Sample space of rolling two dice
$\left( \begin{array}{cccccc}
(1,1) & (1,2) & (1,3) & (1,4) & (1,5) & (1,6) \\
(2,1) & (2,2) & (2,3) & (2,4) & (2,5) & (2,6) \\
(3,1) & (3,2) & (3,3) & (3,4) & (3,5) & (3,6) \\
(4,1) & (4,2) & (4,3) & (4,4) & (4,5) & (4,6) \\
(5,1) & (5,2) & (5,3) & (5,4) & (5,5) & (5,6) \\
(6,1) & (6,2) & (6,3) & (6,4) & (6,5) & (6,6)
\end{array} \right)$
b.) Find the probability of getting a sum of 7.
There are total of 36 elements in the sample space in which the elements $(1,6), (6,1), (5,2), (2,5), (3,4)$ and $(4,3)$ has the sum of $7$. Thus, the probability of $7$ is
$\displaystyle \frac{6}{36} = \frac{1}{6}$
c.) Find the probability of getting a sum of 9.
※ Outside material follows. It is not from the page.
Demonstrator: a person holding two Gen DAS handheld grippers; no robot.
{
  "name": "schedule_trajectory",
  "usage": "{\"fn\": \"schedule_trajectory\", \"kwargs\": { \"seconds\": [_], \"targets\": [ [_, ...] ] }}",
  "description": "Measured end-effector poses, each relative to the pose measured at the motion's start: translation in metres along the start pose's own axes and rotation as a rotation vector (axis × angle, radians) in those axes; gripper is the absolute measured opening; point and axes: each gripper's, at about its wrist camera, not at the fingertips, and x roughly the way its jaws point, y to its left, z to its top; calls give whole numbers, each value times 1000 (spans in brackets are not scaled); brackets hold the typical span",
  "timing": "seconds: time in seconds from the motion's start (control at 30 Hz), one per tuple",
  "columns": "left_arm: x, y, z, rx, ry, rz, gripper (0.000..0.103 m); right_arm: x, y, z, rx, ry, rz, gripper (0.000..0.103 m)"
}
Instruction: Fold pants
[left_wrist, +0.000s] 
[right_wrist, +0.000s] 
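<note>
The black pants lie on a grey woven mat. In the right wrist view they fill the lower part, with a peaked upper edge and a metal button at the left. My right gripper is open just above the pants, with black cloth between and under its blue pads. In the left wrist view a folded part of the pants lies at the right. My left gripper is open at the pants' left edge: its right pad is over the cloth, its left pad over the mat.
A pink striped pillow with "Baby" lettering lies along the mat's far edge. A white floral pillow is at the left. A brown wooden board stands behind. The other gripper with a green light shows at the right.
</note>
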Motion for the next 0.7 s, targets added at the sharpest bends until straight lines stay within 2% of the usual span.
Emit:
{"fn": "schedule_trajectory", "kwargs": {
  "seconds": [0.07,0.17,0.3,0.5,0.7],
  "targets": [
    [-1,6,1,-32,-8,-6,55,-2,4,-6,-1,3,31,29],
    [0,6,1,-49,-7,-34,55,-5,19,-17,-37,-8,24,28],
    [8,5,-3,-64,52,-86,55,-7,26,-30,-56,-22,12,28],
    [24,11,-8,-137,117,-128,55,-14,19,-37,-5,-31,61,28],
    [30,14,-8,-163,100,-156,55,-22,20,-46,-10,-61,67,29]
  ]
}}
Consequently, the elements $(3,6), (6,3), (5,4)$ and $(4,5)$ has the sum of $9$. Thus, the probability in this case is
$\displaystyle \frac{4}{36} = \frac{1}{9}$
d.) Find the probability that the two dice show doubles (the same number).
Moreover, the elements that has the same number are $(1,1), (2,2), (3,3), (4,4), (5,5)$ and $(6,6)$. Thus, we have
$\displaystyle \frac{6}{36} = \frac{1}{6}$
e.) Find the probability that the two dice show different numbers.
In this case, we can use the compliment of the probability in part (d) to get
$\displaystyle 1 - \frac{1}{6} = \frac{5}{6}$
f.) Find the probability of getting a sum of 9 or higher.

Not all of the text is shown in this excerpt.